I love how this dish used NO oil at all! It’s really quite simple to make this dish, although most people are put off with the wrapping part, thinking it’s difficult. Surprisingly, the wrapping only took me not more than 10 mins! I steamed my cabbage wraps 2 ways.

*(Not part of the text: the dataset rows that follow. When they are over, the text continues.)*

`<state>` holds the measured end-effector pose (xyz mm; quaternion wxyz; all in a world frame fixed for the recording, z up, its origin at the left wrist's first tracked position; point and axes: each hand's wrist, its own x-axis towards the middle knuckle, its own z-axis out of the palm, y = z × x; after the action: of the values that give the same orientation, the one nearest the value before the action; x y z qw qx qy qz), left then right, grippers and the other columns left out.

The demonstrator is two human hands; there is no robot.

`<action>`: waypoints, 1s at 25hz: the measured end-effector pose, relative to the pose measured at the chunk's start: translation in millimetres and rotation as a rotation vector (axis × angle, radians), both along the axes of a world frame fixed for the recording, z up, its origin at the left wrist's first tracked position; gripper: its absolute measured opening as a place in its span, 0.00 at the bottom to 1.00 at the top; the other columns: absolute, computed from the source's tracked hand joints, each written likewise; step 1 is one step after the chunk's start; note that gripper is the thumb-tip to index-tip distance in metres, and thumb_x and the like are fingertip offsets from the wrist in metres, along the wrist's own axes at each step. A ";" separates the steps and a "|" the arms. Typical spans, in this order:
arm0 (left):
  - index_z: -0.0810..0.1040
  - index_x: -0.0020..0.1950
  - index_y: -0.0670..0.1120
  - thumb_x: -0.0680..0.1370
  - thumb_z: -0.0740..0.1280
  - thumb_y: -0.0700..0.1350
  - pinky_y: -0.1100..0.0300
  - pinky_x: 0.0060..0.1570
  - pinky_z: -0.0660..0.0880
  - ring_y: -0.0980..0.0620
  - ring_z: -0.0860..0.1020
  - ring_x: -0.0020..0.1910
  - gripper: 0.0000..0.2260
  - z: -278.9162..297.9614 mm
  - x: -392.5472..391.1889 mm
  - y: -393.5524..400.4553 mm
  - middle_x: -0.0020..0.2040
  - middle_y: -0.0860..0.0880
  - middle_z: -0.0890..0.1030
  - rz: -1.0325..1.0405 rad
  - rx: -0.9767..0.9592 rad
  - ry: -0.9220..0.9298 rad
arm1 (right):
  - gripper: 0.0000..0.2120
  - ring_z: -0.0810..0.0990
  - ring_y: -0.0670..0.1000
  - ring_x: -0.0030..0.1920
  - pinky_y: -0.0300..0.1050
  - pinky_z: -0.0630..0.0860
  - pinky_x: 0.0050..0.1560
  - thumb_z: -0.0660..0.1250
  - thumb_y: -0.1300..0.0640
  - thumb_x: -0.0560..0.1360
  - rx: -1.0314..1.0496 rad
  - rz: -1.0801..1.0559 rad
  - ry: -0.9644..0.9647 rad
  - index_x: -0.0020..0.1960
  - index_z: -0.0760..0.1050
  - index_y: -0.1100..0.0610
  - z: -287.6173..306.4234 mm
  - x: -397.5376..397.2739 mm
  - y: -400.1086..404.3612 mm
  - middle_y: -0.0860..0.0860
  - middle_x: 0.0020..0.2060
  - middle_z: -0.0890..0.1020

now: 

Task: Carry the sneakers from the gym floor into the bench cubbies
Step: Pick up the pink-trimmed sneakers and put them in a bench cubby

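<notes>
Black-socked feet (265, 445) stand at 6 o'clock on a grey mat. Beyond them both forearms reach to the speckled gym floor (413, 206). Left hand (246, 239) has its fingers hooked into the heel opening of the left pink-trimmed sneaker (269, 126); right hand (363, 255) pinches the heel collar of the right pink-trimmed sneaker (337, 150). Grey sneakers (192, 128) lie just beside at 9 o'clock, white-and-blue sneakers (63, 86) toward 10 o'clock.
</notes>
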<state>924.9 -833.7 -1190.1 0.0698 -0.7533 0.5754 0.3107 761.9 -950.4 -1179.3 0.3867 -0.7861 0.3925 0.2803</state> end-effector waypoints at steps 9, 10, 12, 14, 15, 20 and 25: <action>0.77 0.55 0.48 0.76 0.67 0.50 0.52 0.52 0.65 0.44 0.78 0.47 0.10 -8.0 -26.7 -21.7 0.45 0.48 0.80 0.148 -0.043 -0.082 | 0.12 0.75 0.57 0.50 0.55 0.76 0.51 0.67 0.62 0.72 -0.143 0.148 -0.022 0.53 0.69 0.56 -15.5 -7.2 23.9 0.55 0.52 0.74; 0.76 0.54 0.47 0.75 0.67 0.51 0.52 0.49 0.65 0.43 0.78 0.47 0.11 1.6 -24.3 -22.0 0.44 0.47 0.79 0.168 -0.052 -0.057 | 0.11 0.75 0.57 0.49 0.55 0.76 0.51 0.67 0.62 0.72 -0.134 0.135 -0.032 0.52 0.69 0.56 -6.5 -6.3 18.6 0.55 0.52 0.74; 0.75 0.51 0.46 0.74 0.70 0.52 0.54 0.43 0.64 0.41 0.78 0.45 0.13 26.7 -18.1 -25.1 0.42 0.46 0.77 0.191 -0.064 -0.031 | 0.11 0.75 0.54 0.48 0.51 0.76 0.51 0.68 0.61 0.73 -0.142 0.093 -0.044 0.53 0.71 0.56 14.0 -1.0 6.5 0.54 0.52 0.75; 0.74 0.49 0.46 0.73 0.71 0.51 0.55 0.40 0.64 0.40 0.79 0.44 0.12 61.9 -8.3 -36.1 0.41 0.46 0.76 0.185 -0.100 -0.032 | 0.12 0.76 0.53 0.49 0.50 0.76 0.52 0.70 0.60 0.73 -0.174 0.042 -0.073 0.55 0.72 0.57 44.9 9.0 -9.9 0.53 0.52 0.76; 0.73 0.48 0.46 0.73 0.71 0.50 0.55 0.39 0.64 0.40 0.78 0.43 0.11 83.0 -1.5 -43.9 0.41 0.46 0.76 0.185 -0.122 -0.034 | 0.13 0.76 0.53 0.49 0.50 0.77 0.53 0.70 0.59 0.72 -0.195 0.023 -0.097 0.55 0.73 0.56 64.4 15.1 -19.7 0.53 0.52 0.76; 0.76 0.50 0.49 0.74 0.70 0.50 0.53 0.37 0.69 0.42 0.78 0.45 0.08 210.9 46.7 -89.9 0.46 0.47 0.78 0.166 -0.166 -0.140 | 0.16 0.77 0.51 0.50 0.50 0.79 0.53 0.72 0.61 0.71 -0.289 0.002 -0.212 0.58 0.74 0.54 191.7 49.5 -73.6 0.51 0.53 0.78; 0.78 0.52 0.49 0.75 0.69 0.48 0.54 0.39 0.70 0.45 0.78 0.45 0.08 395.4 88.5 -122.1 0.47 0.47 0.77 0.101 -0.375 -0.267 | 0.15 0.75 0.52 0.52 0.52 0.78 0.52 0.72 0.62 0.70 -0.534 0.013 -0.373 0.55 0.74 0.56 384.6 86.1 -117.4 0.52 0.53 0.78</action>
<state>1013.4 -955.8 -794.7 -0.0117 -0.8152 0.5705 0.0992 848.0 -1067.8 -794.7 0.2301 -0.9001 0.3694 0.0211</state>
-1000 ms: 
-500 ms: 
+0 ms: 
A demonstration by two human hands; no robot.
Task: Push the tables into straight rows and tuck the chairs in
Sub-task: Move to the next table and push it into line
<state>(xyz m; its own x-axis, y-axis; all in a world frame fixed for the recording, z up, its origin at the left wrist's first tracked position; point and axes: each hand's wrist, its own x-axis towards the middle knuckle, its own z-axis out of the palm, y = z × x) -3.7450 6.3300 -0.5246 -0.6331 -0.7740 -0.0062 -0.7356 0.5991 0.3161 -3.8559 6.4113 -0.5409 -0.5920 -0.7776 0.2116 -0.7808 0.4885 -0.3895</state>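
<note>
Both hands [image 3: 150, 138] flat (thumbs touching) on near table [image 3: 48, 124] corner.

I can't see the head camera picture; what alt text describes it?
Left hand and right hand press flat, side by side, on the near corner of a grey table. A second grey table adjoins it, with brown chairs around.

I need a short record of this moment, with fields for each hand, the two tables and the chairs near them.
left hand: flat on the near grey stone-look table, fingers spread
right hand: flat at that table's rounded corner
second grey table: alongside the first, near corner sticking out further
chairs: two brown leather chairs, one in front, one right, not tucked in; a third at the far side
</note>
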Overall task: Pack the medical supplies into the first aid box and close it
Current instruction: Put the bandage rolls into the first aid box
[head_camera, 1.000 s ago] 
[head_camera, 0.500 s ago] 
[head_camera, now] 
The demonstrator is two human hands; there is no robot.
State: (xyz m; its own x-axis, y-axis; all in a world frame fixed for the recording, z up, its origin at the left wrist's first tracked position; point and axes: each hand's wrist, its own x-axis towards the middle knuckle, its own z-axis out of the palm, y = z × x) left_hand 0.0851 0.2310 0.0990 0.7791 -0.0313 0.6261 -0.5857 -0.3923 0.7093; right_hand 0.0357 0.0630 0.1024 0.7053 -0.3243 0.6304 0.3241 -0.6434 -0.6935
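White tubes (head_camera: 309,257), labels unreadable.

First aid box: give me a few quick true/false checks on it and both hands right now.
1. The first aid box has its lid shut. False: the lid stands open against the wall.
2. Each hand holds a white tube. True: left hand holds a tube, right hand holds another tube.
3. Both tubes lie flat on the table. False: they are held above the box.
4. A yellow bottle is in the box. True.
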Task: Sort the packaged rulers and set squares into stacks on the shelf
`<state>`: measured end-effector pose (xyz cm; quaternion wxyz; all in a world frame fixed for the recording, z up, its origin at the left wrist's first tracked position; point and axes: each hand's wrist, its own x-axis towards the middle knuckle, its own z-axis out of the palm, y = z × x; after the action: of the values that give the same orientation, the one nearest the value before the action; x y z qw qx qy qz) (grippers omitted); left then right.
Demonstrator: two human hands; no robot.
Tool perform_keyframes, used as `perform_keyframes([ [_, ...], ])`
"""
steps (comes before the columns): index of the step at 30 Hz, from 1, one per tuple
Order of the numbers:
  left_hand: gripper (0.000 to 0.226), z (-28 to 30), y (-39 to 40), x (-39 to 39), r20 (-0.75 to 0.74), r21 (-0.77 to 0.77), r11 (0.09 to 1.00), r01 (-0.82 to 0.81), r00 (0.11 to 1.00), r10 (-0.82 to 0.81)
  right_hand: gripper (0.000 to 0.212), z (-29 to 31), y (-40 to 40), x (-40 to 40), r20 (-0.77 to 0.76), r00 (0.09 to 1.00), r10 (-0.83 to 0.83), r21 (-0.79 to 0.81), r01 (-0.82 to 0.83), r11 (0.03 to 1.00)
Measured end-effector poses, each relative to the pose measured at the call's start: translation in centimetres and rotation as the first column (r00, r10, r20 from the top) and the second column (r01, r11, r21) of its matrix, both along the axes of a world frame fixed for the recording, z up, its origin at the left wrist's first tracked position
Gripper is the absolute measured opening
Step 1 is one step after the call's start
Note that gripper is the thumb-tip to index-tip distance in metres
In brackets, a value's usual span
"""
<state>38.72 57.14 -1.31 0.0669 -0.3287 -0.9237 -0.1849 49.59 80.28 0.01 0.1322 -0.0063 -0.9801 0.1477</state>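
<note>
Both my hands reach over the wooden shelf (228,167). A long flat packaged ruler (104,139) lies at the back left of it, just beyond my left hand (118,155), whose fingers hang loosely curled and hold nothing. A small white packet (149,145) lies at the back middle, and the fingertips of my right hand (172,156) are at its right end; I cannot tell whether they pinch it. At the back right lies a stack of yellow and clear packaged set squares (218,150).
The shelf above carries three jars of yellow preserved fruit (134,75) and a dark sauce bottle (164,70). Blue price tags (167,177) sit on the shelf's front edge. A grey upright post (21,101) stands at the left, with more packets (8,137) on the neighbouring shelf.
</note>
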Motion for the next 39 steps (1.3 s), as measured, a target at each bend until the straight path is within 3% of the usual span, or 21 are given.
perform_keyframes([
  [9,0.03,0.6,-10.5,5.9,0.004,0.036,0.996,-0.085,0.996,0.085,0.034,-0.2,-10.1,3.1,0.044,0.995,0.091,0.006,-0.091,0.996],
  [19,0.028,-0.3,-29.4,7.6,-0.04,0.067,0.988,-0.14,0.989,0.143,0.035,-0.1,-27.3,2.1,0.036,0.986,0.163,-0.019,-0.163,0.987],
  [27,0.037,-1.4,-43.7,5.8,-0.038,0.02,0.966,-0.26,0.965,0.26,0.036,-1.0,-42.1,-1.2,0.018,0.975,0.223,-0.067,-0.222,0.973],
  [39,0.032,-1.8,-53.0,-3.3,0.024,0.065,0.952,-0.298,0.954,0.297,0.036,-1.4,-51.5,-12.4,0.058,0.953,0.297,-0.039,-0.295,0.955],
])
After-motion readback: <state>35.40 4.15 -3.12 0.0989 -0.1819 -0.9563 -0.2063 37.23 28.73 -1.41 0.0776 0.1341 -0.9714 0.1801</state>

One using the rice cooker, steam it at the same time when my rice is cooking, and the other way was using my HCP and steamed in chicken stock, which is totally optional.
Ingredients (Makes about 10-12 wraps)
- 250g minced pork
- 200g prawns, minced
- 2 tbsp spring onions, chopped
- 1 tbsp ginger, grated
- 1 tbsp light soy sauce
- 1 small egg, beaten
- 2 tsp corn flour
- 1 tbsp shao xing wine
- 1/2 tsp sugar
- 12 chinese napa / wong bok cabbage leaves
- 2 cups chicken stock or water
- Parsley for garnishing
- 2 tbsp sweet chilli sauce
- 2 tbsp kicap manis
- 1 tbsp chicken stock or water
In a large pan, bring salted water to boil and blanch napa cabbage until soft (about a min)
Set aside to cool.
Prepare filling mixture.
Mix prawns, pork, ginger, spring onions, sugar, soy sauce, shao xing wine, egg, and corn flour.
Mix until well combined.
Leave to marinade for 30 mins.
Set up wrapping station.
Place meat mixture about 1/4 lengthwise from the tip of the leaf.
Wrap meat mixture with the top part of the cabbage.
Making sure you tuck it under the meat mixture.
Bring the sides in.
Roll it along the ‘stem’, tucking the sides in as u go along.
The cabbage roll should sit on it’s seam.
Transfer to steaming plate. Making sure the roll is still seating on it’s seam.
Steam with chicken stock or boiling water for 10-15 mins or until juices runs clear.
Garnish with parsley and serve with white rice or Aromatic Spiced Rice.